Références pour le pronostic

  1. 1. Passamonti F, Cervantes F, Vannuchi AM, et al: Dynamic International Prognostic Scoring System (DIPSS) predicts progression to acute myeloid leukemia in primary myelofibrosis. Blood 115:1703–1709, 2010.

  2. 2. Tefferi A, Guglielmelli P, Nicolosi M, et al: GIPSS: genetically inspired prognostic scoring system for primary myelofibrosis. Leukemia 32(7):1631–1642, 2018. doi:10.1038/s41375-018-0107-z

  3. 3. Tefferi A, Guglielmelli P, Lasho TL, et al: MIPSS70+ Version 2.0: Mutation and Karyotype-Enhanced International Prognostic Scoring System for Primary Myelofibrosis. J Clin Oncol 36(17):1769–1770, 2018. doi:10.1200/JCO.2018.78.9867

  4. 4. Tefferi A: Primary myelofibrosis: 2023 update on diagnosis, risk-stratification, and management. Am J Hematol 98(5):801–821, 2023. doi:10.1002/ajh.26857

  5. 5. Mesa RA, Schwager S, Radia D, et al: The Myelofibrosis Symptom Assessment Form (MFSAF): an evidence-based brief inventory to measure quality of life and symptomatic response to treatment in myelofibrosis. Leuk Res 33(9):1199–1203, 2009. doi:10.1016/j.leukres.2009.01.035

  6. 6. Passamonti F, Giorgino T, Mora B, et al: A clinical-molecular prognostic model to predict survival in patients with post polycythemia vera and post essential thrombocythemia myelofibrosis. Leukemia 31(12):2726–2731, 2017. doi: 10.1038/leu.2017.169

Points clés

  • La myélofibrose est une fibrose excessive de la moelle osseuse, souvent accompagnée d'une perte de cellules hématopoïétiques et d'une hématopoïèse extramédullaire.

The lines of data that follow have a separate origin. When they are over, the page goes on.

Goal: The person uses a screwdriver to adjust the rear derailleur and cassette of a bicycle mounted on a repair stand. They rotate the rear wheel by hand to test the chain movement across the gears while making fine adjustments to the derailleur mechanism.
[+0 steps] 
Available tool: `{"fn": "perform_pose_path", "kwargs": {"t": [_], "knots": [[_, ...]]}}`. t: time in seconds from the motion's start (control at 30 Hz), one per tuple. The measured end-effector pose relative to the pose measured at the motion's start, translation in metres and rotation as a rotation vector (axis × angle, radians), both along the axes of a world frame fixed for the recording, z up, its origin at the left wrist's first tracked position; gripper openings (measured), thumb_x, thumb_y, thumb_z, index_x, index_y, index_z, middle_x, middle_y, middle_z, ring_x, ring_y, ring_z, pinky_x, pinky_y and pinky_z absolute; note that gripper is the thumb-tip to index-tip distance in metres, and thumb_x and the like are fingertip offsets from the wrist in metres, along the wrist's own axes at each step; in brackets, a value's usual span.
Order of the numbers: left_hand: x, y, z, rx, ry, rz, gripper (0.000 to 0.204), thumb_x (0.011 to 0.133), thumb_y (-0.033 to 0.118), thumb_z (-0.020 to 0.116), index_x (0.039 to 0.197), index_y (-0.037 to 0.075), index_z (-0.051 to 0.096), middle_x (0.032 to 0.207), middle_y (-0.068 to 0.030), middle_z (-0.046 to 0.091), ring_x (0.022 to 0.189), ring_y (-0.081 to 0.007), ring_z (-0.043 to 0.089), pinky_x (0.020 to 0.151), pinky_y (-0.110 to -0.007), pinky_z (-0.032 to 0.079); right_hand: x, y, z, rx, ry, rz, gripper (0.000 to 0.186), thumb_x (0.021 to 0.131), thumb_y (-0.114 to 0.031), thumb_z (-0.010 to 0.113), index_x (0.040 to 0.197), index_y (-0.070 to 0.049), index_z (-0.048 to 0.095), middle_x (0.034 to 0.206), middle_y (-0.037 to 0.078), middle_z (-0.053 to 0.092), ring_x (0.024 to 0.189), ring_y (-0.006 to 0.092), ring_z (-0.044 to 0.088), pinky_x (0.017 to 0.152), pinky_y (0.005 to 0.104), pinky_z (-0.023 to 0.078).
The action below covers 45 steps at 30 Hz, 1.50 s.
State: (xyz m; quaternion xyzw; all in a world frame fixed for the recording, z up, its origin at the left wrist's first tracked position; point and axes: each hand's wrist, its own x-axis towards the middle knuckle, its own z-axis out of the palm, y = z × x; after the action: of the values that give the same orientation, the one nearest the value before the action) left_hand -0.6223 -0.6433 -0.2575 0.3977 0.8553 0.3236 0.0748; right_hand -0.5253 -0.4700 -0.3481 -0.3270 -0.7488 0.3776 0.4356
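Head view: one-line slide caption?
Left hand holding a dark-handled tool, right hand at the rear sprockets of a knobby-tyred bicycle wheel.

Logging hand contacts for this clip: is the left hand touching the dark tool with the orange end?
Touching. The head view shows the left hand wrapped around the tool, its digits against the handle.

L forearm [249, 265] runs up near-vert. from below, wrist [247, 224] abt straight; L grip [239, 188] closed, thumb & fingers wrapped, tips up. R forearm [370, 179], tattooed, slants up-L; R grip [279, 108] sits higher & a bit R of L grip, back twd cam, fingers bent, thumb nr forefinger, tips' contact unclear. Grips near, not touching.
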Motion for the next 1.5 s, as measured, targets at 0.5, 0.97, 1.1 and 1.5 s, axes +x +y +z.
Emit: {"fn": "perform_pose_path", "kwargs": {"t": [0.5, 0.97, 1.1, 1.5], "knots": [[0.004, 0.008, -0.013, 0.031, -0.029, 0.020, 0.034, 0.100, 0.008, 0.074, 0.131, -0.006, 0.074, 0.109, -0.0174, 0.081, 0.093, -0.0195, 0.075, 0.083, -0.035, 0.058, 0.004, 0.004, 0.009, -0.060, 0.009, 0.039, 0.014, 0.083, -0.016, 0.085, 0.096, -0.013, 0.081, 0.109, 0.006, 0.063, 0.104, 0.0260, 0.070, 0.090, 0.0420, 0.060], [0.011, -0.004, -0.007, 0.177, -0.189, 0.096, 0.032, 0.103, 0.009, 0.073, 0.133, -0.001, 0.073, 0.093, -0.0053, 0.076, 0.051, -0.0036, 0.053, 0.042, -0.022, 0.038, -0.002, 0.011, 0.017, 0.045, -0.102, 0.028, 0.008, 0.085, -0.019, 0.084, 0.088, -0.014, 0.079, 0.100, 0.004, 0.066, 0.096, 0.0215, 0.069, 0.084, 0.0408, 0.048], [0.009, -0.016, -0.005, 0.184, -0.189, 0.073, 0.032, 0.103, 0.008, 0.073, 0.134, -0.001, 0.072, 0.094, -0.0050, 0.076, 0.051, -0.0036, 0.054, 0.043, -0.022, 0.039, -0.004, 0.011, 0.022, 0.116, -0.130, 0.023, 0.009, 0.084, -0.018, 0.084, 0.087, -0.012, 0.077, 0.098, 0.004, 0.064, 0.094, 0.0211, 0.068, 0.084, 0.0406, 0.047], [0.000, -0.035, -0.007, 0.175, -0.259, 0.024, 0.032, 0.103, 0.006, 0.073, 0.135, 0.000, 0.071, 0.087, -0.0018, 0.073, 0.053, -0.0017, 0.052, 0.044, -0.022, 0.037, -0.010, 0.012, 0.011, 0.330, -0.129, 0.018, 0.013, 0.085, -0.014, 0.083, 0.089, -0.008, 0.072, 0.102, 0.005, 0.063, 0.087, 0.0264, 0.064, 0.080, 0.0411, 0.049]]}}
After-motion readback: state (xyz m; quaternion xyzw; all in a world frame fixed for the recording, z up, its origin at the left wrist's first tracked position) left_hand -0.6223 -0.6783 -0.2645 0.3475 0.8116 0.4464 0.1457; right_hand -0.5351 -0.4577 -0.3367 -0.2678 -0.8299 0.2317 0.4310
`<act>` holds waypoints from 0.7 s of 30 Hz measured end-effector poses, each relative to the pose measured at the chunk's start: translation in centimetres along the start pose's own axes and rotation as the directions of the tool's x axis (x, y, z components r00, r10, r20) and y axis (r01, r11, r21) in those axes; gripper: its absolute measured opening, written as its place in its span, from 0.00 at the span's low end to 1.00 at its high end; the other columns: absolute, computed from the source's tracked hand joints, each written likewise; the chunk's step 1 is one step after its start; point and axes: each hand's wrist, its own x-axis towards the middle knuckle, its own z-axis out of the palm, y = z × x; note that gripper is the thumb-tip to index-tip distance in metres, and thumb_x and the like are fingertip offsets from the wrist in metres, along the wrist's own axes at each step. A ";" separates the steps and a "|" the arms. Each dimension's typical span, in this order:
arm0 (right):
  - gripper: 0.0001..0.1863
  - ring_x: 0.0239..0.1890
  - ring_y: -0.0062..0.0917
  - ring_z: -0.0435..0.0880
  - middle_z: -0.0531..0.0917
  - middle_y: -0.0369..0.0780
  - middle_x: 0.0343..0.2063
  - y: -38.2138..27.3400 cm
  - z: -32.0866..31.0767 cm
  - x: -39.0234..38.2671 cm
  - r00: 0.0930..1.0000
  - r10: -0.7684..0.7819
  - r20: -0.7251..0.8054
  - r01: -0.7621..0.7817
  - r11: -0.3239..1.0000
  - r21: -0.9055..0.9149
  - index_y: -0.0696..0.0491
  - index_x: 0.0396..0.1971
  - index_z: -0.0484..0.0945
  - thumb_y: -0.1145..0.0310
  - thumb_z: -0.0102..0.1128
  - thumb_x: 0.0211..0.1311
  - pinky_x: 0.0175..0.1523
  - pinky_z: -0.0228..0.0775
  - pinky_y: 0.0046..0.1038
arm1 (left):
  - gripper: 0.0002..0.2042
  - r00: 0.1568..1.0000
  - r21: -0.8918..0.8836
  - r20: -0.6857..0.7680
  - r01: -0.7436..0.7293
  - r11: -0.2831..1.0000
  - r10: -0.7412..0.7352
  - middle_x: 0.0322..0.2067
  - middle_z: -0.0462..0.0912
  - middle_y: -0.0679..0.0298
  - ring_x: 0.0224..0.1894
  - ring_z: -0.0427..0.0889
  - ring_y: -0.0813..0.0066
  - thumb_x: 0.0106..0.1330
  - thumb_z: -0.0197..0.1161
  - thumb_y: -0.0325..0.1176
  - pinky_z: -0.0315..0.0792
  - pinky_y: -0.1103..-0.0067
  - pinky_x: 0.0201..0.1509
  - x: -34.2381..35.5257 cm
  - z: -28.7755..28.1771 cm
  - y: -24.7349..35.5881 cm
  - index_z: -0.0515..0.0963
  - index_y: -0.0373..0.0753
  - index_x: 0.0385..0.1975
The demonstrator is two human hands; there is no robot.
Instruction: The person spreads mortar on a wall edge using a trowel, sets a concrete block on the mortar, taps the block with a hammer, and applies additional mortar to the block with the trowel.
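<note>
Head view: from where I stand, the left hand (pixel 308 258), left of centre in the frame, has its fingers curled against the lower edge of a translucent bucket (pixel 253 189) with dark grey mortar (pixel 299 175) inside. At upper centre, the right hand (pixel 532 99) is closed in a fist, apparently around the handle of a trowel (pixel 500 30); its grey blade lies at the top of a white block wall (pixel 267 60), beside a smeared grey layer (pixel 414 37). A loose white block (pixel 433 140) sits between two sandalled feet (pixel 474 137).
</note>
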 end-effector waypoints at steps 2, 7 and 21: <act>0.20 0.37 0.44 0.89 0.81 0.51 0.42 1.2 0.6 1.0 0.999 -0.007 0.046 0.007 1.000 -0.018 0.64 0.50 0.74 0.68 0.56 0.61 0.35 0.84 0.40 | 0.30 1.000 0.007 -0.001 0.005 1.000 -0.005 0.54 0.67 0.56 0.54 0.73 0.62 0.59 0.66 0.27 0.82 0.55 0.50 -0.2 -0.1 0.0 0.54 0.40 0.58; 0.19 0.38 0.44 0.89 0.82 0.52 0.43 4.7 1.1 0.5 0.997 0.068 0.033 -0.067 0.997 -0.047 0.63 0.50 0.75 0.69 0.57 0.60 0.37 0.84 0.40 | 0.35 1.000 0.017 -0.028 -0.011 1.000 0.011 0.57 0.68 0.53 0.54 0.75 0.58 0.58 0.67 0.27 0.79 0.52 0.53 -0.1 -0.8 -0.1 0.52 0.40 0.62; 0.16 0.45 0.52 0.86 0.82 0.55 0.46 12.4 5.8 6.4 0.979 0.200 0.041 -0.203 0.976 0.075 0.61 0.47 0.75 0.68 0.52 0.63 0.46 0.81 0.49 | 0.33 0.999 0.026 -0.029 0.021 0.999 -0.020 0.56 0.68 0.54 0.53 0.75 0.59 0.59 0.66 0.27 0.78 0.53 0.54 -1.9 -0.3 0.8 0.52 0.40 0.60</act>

  • Une myélofibrose est souvent primitive mais peut être secondaire à un certain nombre d'affections hématologiques, malignes ou bénignes y compris la polyglobulie essentielle et la thrombocytose essentielle.

  • La myélofibrose primitive est un trouble hématopoïétique clonal des cellules souches et implique souvent des mutations de JAK2, CALR ou de MPL.

  • Diagnostiquer sur la NFS, l'examen du frottis sanguin périphérique et de la moelle osseuse et le test moléculaire pour les mutations JAK2, MPL et/ou CALR.

  • Certains patients ont une évolution indolente et ne nécessitent pas de traitement immédiat, mais certains patients ont une évolution rapidement progressive avec une courte survie.

  • Le ruxolitinib est la thérapie de choix pour le contrôle des symptômes; la greffe de cellules souches allogéniques est bénéfique dans certains cas.

  • Au début de la maladie, l'interféron pégylé peut être efficace.